### [Task details]
Copy, from the material below, each line where "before" shows up.

+--

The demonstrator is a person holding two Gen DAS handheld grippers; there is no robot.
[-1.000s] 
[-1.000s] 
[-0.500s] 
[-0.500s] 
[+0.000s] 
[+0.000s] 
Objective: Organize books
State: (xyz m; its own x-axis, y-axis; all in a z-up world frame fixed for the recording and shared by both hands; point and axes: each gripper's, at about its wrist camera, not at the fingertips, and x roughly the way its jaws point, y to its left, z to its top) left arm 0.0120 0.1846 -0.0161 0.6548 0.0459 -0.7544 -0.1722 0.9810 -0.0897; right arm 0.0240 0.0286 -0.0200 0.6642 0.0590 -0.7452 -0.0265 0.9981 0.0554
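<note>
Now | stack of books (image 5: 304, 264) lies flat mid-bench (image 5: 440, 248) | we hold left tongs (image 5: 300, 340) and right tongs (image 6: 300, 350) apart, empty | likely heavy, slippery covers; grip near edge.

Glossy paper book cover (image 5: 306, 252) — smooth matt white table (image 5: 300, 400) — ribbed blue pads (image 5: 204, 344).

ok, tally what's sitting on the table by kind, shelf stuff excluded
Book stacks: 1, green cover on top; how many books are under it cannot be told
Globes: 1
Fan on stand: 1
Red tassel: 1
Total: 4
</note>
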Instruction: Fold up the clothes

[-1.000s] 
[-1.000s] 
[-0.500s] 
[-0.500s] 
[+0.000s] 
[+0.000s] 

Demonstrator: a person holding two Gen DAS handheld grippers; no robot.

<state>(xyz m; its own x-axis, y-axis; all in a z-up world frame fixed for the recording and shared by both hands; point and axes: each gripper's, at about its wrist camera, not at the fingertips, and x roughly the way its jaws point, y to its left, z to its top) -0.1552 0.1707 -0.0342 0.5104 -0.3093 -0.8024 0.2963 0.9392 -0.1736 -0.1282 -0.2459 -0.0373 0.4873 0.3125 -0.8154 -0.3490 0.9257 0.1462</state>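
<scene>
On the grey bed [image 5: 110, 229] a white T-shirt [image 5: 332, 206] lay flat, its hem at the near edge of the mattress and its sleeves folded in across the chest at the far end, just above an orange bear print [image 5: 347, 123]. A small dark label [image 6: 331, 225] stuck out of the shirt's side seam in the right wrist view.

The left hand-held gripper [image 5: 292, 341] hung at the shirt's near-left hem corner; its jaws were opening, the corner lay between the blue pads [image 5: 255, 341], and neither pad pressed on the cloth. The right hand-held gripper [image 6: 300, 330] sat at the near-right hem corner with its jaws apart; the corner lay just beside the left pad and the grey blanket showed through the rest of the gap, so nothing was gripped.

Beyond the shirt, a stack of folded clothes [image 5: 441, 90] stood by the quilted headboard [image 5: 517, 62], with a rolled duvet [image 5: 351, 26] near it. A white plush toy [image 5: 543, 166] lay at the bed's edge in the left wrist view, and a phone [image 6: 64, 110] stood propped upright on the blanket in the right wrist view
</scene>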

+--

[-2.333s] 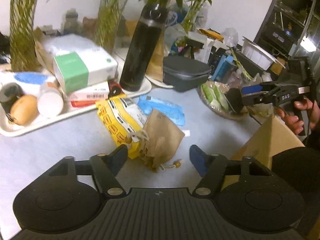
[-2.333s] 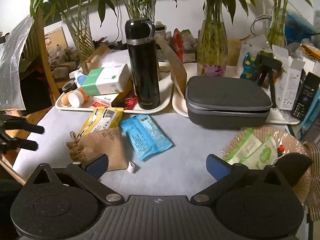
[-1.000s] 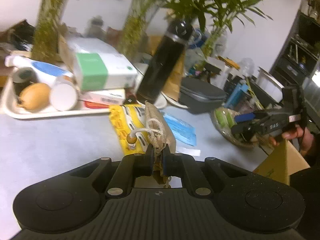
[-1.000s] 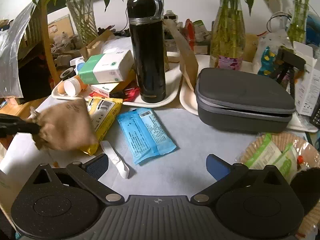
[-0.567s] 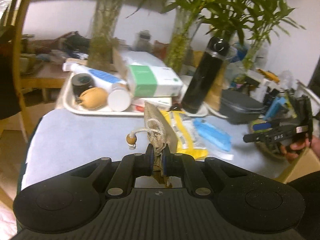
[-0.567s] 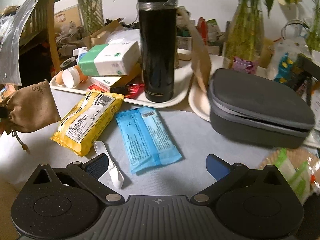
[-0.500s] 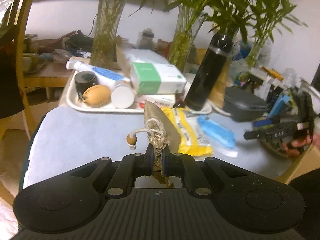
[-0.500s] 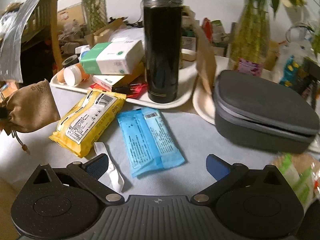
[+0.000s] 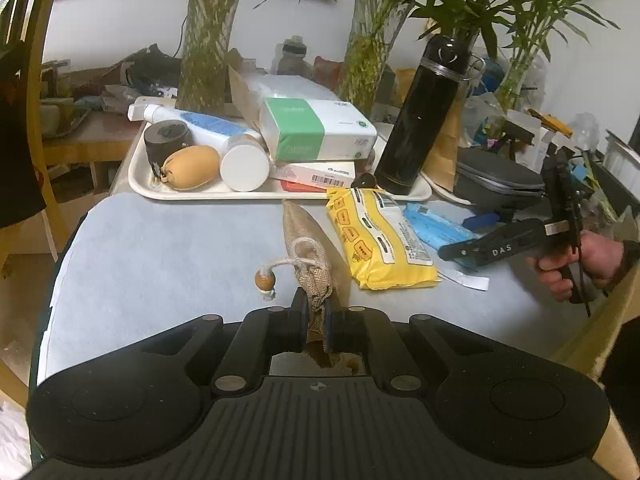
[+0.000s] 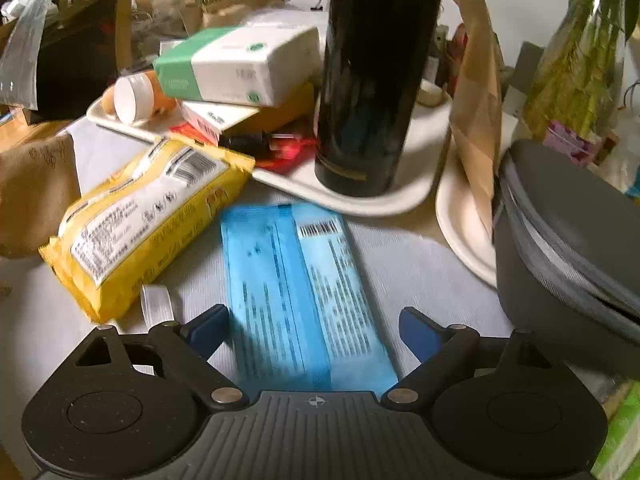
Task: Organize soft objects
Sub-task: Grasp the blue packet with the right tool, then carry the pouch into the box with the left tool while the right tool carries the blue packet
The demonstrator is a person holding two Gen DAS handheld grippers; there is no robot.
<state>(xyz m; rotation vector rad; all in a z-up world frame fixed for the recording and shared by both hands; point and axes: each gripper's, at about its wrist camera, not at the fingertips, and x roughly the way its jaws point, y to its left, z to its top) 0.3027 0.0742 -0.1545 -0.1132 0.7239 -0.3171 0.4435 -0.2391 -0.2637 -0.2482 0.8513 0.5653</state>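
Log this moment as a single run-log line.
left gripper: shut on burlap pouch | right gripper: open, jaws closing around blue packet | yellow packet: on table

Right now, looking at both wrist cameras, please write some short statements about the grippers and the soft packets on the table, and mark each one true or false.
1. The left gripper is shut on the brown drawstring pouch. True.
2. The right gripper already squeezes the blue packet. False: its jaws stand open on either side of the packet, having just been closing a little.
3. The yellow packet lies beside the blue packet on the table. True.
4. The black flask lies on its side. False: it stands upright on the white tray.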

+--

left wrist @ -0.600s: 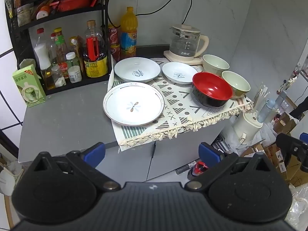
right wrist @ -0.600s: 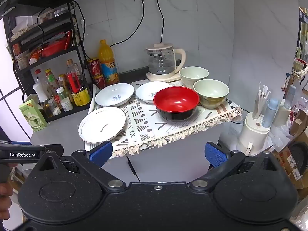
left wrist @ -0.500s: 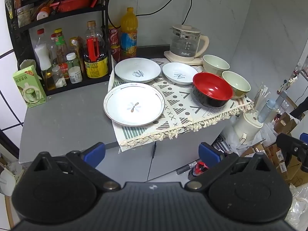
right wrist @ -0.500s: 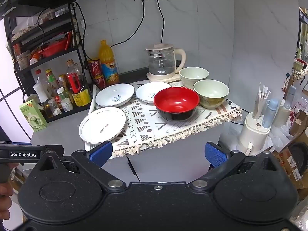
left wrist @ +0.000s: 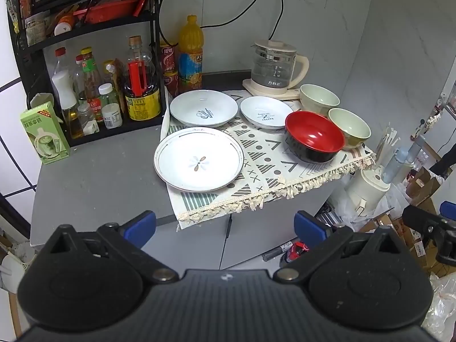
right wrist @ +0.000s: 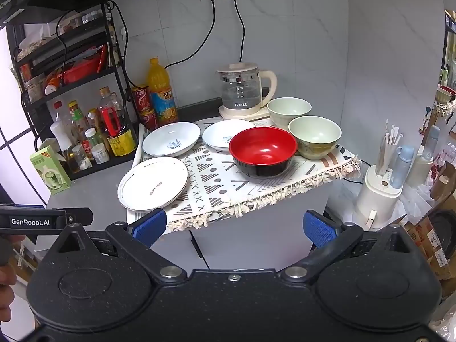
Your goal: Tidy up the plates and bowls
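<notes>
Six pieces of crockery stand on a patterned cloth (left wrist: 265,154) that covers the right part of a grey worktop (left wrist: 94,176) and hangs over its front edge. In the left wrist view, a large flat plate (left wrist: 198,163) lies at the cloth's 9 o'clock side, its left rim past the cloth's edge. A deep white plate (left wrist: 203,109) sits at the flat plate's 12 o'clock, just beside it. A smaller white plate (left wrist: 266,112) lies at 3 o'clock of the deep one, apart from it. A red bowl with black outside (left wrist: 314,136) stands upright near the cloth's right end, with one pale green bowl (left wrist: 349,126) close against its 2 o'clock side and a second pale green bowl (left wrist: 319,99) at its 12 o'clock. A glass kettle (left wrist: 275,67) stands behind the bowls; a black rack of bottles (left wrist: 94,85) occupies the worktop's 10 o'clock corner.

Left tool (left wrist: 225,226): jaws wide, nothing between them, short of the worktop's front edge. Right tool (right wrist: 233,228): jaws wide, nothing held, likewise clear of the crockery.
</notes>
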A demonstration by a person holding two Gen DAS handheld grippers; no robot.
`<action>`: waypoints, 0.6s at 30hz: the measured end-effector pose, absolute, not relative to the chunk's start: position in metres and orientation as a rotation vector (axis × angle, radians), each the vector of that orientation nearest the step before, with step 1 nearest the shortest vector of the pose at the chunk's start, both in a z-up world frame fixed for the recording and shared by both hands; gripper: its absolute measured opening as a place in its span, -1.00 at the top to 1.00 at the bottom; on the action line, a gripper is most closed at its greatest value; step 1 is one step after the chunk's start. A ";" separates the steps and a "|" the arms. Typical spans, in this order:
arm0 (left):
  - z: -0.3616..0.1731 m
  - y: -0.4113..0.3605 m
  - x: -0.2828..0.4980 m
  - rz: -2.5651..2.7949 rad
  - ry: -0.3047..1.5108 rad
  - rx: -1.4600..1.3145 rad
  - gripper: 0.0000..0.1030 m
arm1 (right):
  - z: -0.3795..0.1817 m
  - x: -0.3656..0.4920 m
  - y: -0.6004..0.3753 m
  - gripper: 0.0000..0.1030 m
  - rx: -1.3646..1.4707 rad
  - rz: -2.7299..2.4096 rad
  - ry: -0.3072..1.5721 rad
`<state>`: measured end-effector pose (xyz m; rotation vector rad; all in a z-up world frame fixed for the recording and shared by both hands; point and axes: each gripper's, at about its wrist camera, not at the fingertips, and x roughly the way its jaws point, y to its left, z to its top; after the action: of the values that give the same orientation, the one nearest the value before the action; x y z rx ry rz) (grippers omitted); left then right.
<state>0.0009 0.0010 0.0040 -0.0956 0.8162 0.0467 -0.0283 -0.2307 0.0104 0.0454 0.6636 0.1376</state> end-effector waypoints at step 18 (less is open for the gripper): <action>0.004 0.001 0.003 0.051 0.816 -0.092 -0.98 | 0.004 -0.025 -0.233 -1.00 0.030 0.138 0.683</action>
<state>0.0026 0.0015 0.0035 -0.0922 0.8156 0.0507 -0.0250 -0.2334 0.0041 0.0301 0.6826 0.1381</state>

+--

### [Solution below]
`<action>`: waypoints, 0.6s at 30hz: the measured end-effector pose, absolute, not relative to the chunk's start: position in metres and orientation as a rotation vector (axis × angle, radians), each the vector of that orientation nearest the step before, with step 1 nearest the shortest vector of the pose at the chunk's start, both in a z-up world frame fixed for the recording and shared by both hands; gripper: its absolute measured opening as a place in its span, -1.00 at the top to 1.00 at the bottom; on the action line, a gripper is most closed at its greatest value; step 1 is one step after the chunk's start. A ";" separates the steps and a "|" the arms. Typical spans, in this order:
`<state>`: measured end-effector pose (xyz m; rotation vector rad; all in a z-up world frame fixed for the recording and shared by both hands; point and axes: each gripper's, at about its wrist camera, not at the fingertips, and x roughly the way its jaws point, y to its left, z to its top; after the action: of the values that give the same orientation, the one nearest the value before the action; x y z rx ry rz) (grippers omitted); left then right.

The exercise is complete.